Tampoco un barrendero, con perdón a los barrenderos, o un político, pues el
pretender llenar una forma general con un fundamento puramente instrumental no
resolvía la petición de contenido mínimo por fijar como dado que pedía su
decisión vacía, además de dejar en el aire y sin suelo justamente eso, el
suelo, el que absolutamente cualquier cosa pudiera ser, incluso la muerte. Y
vio a lo lejos, no demasiado de su casa, una carretera bacheada muy negra por
la que caminaban una familia de patitos muy blancos. En fila de uno cruzaban,
primero la madre, luego el padre y después tres patos de tamaño muy similar,
pequeñitos.
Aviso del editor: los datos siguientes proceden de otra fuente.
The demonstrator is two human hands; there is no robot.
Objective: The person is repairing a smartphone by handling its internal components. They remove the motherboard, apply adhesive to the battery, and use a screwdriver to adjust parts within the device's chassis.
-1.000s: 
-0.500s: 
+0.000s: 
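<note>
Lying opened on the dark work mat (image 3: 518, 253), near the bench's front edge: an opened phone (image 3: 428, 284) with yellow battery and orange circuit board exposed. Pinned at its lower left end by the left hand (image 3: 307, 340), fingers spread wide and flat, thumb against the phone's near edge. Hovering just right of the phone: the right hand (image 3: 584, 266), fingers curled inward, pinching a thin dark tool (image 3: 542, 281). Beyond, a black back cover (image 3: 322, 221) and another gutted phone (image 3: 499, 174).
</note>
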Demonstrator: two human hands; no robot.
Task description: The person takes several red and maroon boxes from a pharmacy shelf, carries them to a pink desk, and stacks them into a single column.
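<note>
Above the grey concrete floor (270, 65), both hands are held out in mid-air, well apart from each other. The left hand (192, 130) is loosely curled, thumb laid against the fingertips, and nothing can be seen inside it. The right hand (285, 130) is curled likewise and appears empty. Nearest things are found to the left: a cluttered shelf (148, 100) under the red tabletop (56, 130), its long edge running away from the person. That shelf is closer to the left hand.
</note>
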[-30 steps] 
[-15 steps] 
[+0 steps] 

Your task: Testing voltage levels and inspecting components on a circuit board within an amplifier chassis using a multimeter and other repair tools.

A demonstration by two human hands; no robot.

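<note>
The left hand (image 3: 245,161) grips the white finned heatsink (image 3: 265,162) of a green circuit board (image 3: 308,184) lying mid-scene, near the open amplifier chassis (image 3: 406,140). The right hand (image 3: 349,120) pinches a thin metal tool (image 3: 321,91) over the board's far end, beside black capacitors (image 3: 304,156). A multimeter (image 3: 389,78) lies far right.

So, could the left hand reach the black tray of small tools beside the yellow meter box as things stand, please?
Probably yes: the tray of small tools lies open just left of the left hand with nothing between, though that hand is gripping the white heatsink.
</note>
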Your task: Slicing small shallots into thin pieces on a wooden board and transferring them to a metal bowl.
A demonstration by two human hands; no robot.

Enseguida, en cuanto confirmó la visión, pensó en ir y rescatar a
la familia de las posibles ruedas de los coches. “Pobrecillos, ahí expuestos a
lo que les pueda ocurrir, a cualquier cosa... necesitan alguien que cuide de
ellos...”, se decía mientras apretaba los puños, “sí, yo les cuidaré, dedicaré
mi vida a cuidar y proteger al necesitado, seré un super-héroe y tendré un
animal, una mascota, que también lo será”. Y volvió rapidísimo a casa a diseñar
un uniforme.
Ya
delante de la máquina de coser, se le ocurrió cómo podría ser la segunda parte
del libro de Pedro G., una historia en la que lo diferente para seguir siendo
tal tuviera que afirmarse en su reunión diferenciante, pues cómo si no con agua
el romero del aceite de romero llegaría a ser lo que ya venía siendo. Dejó de
coser durante unos segundos pero enseguida continuó con el uniforme, se repitió
“no, seré un super-héroe y mi mascota también lo será” y dio dos puntadas más.